Seoul High Court Decision 2008Du2330 decided Feb. 10, 201
2) Determination
In light of the following circumstances revealed in the argument of this case, the plaintiff shall pay to YDS.
corporation shall be deemed to have a legitimate reason to report corporate tax by including the special bonus in deductible expenses.
Therefore, the plaintiff's conjunctive assertion is without merit.
(1) The Corporate Tax Act and the Enforcement Decree of the Corporate Tax Act, which were enforced at the time, are excessive or unjustifiable.
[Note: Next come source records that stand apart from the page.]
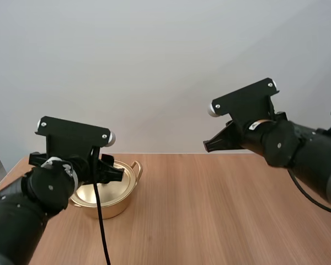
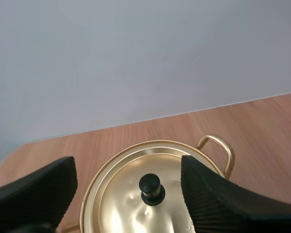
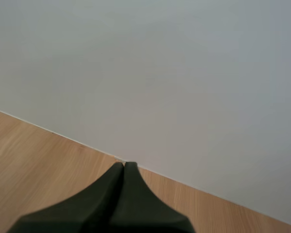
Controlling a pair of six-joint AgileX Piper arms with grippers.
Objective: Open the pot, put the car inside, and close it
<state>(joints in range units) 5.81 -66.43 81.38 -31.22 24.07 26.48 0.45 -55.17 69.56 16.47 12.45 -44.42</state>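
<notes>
Left wrist view sits closest to the action: the left gripper [image 2: 128, 165] has its two ribbed fingers [image 2: 48, 187] spread wide, one to each side of the gold lid [image 2: 119, 206], and neither seems to touch it. Between them stands the lid's small black knob [image 2: 151, 188], upright at the lid's middle. The lid rests on the gold pot [image 2: 136, 145], so the pot is closed, and one looped handle [image 2: 217, 145] sticks out past the rim. A tiny stamped mark [image 2: 190, 224] on the lid, right by one finger, is too small to read. High view gives what the wrist camera cannot. The pot stands on the left part of the wooden table [image 1: 220, 210], near its back edge, with the left gripper low over it and hiding much of the lid. Farther across, well apart from the pot, the right gripper [image 1: 209, 145] hangs in the air above the table's right part, its tip pointing toward the middle. Right wrist view settles the question of its jaws: the fingers lie pressed together as one dark wedge, holding nothing, with wood tabletop beneath them.
</notes>
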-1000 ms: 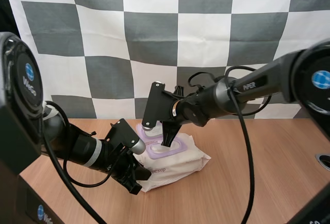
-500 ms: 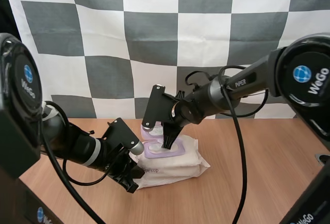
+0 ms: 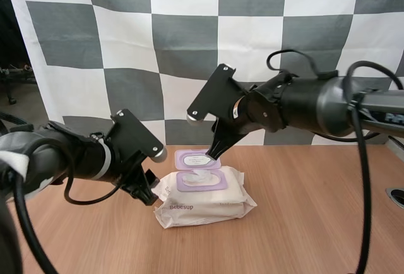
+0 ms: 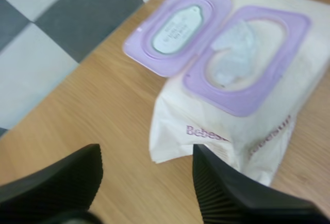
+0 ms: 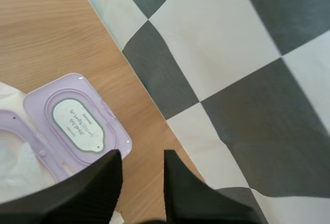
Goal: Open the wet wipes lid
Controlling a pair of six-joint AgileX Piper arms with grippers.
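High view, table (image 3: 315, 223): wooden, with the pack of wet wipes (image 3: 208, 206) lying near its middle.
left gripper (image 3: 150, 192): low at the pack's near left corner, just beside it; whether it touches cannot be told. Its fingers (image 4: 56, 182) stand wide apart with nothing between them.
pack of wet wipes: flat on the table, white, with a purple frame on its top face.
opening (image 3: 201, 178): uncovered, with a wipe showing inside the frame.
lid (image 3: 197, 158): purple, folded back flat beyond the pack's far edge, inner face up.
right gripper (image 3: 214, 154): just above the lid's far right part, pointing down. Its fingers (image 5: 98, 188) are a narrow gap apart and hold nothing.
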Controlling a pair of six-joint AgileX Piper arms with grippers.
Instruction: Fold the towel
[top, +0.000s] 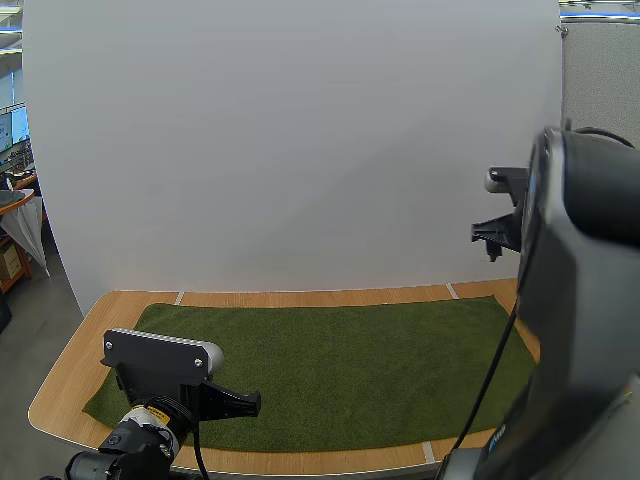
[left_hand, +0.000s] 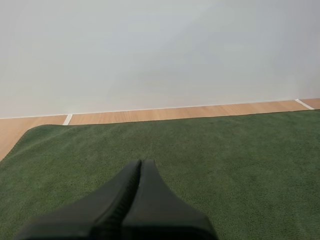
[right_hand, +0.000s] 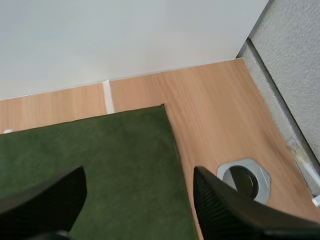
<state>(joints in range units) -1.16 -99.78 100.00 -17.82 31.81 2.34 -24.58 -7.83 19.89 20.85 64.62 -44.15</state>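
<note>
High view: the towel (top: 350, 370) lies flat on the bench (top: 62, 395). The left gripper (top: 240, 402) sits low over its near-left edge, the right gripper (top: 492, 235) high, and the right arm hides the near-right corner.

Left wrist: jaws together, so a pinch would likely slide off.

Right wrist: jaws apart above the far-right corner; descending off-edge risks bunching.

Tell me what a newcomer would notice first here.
A dark green towel lies spread flat over most of the wooden table. The left gripper, shut, sits low over the towel's near left part, while the right gripper, open, hangs above its far right corner.
</note>
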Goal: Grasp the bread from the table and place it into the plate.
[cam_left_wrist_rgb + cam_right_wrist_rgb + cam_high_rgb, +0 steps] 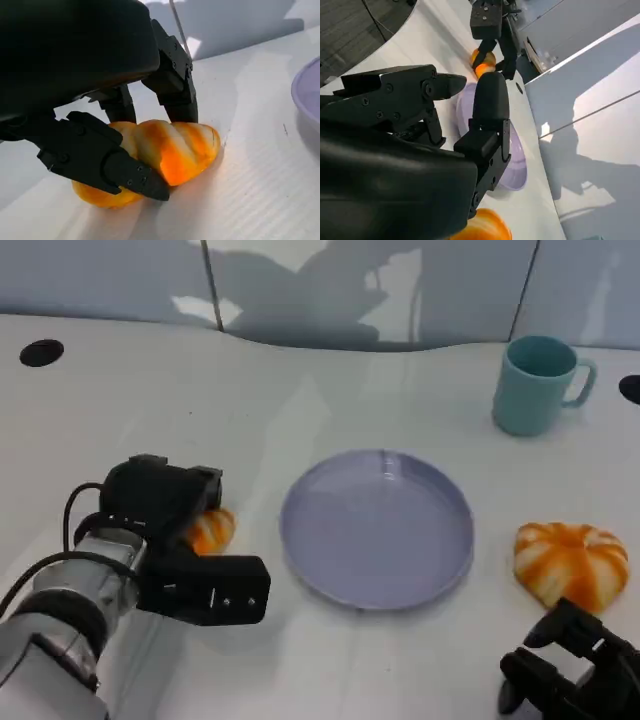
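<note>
The left robot hand point(175, 540) is lowered over the small glossy orange-and-cream twisted bread roll point(165, 155) near the left edge of the white tabletop point(300, 380). In the left wrist view its black fingers point(172, 92) bracket the roll on both sides, apparently touching it, while the roll rests on the tabletop; the step in hand is judged to be the grasp, with lift not yet begun. The next move calls for firm closure, a vertical lift and a rightward transfer to the plate. The round lavender plastic plate point(440, 560) sits at the tabletop's centre, just beside the roll, and contains nothing. Toward the far right corner stands a teal ceramic mug point(538, 383); its contents cannot be determined. Near the right edge lies a larger orange-and-white ridged round bun point(572, 562), and the right robot hand point(570, 670) rests near it at the front edge, fingers apart, holding nothing.
</note>
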Controlling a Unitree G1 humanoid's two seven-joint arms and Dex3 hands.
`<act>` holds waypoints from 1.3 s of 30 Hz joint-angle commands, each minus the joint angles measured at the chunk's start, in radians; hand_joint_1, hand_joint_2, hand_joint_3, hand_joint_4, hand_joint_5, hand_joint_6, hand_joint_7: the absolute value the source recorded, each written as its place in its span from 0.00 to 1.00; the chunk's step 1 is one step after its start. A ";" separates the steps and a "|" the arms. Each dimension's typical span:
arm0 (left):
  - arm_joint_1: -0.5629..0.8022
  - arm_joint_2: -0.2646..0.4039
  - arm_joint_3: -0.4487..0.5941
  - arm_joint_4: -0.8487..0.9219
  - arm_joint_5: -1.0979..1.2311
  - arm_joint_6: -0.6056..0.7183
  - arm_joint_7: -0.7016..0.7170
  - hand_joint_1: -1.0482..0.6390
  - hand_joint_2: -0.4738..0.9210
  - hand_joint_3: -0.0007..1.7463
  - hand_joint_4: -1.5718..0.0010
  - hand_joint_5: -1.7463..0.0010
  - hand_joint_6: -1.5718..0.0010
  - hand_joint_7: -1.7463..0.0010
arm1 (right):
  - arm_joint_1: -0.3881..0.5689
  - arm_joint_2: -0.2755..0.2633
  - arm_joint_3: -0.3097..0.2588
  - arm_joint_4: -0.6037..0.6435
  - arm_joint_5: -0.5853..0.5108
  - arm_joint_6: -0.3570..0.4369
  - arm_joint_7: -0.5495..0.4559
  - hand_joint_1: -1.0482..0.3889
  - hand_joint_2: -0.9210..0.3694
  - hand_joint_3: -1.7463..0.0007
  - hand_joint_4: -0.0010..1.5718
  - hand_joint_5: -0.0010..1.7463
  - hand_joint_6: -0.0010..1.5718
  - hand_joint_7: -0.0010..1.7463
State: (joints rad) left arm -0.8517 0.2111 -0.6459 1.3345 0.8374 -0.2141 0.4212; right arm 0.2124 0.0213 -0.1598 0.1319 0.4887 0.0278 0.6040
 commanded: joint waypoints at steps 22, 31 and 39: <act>-0.065 0.035 0.106 -0.037 -0.082 -0.198 0.194 0.52 0.97 0.07 0.48 0.00 0.44 0.39 | -0.037 -0.009 -0.013 0.040 0.010 -0.009 0.009 0.27 0.00 0.88 0.48 0.93 0.40 0.80; -0.112 -0.004 0.068 -0.070 -0.050 -0.326 0.239 0.52 0.82 0.40 0.44 0.00 0.57 0.00 | -0.036 -0.005 -0.013 0.038 0.013 -0.004 0.010 0.27 0.00 0.89 0.48 0.93 0.40 0.81; -0.137 -0.087 0.036 -0.074 -0.039 -0.380 0.234 0.50 0.70 0.63 0.42 0.00 0.54 0.00 | -0.036 0.000 -0.009 0.035 0.010 0.000 0.007 0.27 0.00 0.89 0.49 0.93 0.40 0.81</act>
State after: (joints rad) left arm -0.9604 0.1364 -0.6028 1.2659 0.7970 -0.5836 0.6400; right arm 0.1737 0.0307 -0.1659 0.1732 0.4891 0.0272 0.6136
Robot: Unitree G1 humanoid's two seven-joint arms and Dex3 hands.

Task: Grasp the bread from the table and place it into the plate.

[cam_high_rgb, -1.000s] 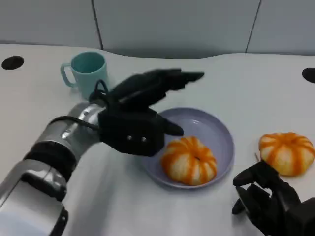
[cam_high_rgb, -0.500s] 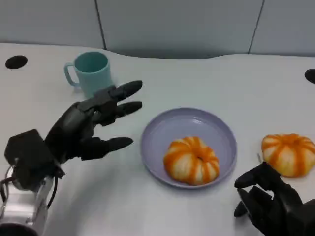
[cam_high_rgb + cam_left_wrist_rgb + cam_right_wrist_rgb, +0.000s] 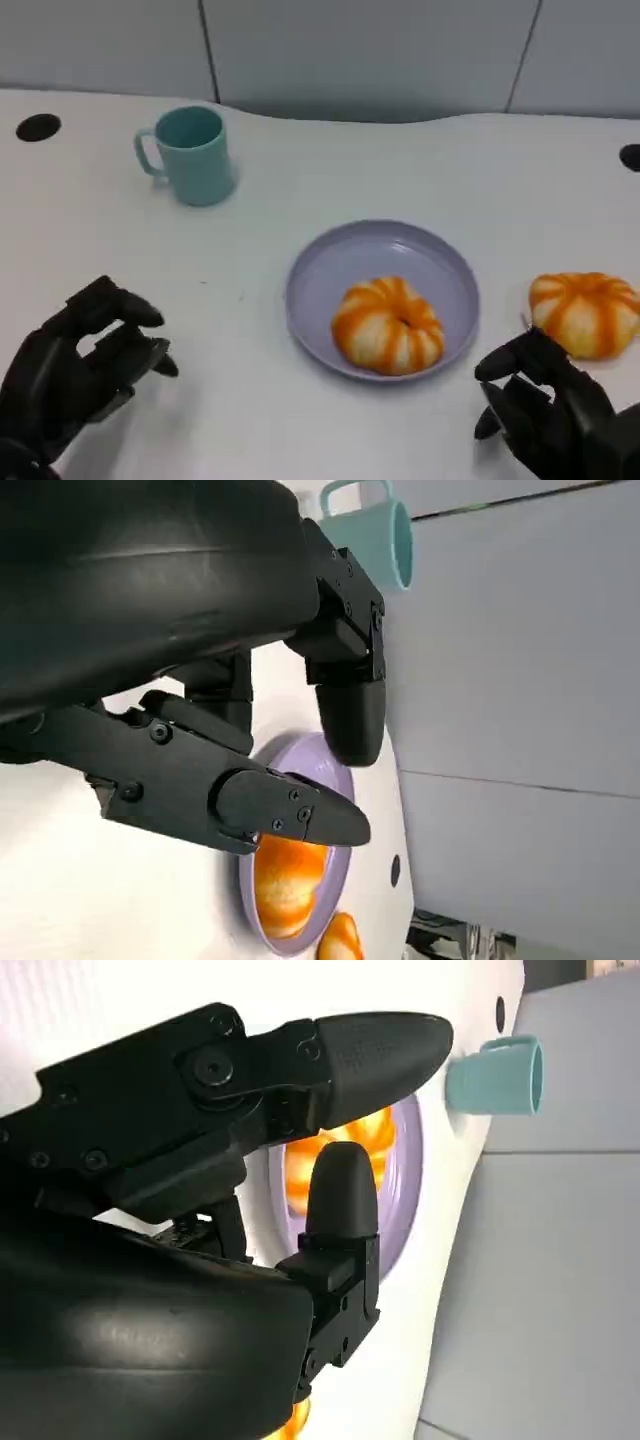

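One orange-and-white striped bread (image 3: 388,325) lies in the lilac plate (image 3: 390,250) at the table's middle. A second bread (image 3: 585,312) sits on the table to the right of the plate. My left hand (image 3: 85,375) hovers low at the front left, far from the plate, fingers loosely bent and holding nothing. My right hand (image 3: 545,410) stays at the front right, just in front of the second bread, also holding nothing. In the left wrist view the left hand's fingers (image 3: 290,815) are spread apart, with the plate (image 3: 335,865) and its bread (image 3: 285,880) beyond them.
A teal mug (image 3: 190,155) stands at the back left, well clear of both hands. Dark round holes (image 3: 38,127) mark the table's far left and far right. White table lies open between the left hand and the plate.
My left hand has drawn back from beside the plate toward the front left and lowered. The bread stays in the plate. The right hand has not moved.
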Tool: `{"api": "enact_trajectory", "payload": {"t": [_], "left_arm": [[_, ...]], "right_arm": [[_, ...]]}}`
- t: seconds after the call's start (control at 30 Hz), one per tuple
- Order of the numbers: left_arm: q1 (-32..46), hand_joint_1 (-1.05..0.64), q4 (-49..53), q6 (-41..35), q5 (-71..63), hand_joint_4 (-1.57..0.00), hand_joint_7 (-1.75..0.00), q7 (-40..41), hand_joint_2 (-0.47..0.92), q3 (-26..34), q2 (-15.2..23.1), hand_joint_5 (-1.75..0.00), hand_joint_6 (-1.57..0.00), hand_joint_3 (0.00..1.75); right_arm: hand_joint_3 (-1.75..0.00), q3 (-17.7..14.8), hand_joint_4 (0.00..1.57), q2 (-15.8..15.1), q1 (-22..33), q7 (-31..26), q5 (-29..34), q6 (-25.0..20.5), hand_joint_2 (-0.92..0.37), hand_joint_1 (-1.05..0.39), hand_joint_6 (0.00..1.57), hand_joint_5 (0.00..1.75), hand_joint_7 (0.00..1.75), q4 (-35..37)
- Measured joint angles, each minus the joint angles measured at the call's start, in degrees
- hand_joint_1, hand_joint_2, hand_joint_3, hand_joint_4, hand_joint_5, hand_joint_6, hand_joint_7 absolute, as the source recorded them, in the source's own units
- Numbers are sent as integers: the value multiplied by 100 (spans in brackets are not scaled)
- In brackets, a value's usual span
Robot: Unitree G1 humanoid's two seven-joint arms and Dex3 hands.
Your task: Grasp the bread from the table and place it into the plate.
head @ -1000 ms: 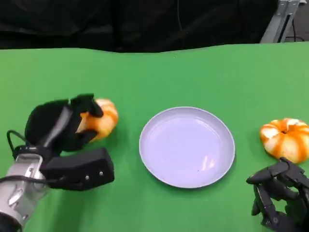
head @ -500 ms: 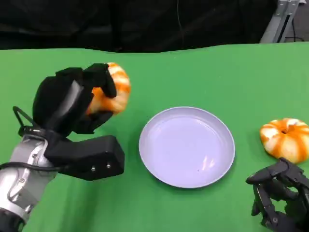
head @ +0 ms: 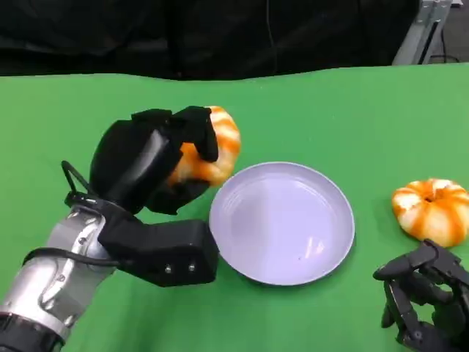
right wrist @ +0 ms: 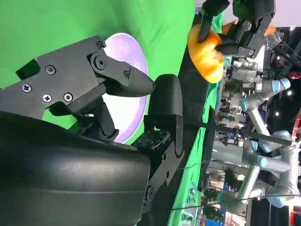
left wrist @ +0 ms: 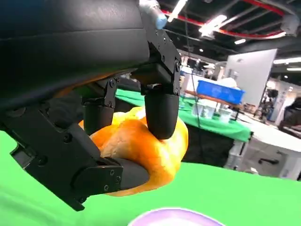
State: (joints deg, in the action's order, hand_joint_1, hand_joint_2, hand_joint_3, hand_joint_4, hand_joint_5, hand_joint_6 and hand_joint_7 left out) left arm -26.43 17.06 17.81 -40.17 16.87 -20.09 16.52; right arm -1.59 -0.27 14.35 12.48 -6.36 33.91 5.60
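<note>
Two orange-and-white bread rolls share a green table [head: 308,103] with a pale lilac plate [head: 282,222], which we take as our landmark. We see the left hand [head: 157,165] raised above the cloth just beside the plate's left rim, its black fingers [left wrist: 161,110] wrapped around one bread roll [head: 212,150]. From the left wrist camera, we see that roll [left wrist: 141,150] clamped between fingers above and a thumb piece below, with the plate's edge [left wrist: 174,219] peeking in underneath. The roll is clear of the table and sits over the plate's upper left edge, not yet inside it.

We find the second roll [head: 432,210] lying on the cloth to the right of the plate, apart from its rim. The right hand [head: 425,301] sits low and to the right of the plate, near that second roll but not touching it. Its fingers [right wrist: 117,77] are curled in with nothing between them. In the right wrist view we also pick out the plate [right wrist: 127,52] beyond those fingers, and, farther off, the other hand's carried roll [right wrist: 206,54].
</note>
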Motion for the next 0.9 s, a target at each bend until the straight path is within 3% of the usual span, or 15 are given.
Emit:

Bonuses paid for the disposal of profits to personnel expenses or executives, etc. recognized as such shall be included in deductible expenses.
Article 26 of the former Corporate Tax Act, Enforcement Decree of the former Corporate Tax Act
Article 43(1).
Therefore, even though it was paid in the form of bonus to executive officers of a corporation, the actual profit disposal.
In the case of falling under this case, there is no conflict of opinion about the inclusion of deductible expenses.
(2) Supreme Court Decision 2015Du60884 Decided September 21, 2017
In such cases, the criteria for determining whether the performance of duties is normal price or is a disposition of profits;
It can not be seen as a presentation of a new interpretation theory different from that of the existing.
3. Conclusion
Therefore, the plaintiff's claim is dismissed as it is without merit. It is so decided as per Disposition.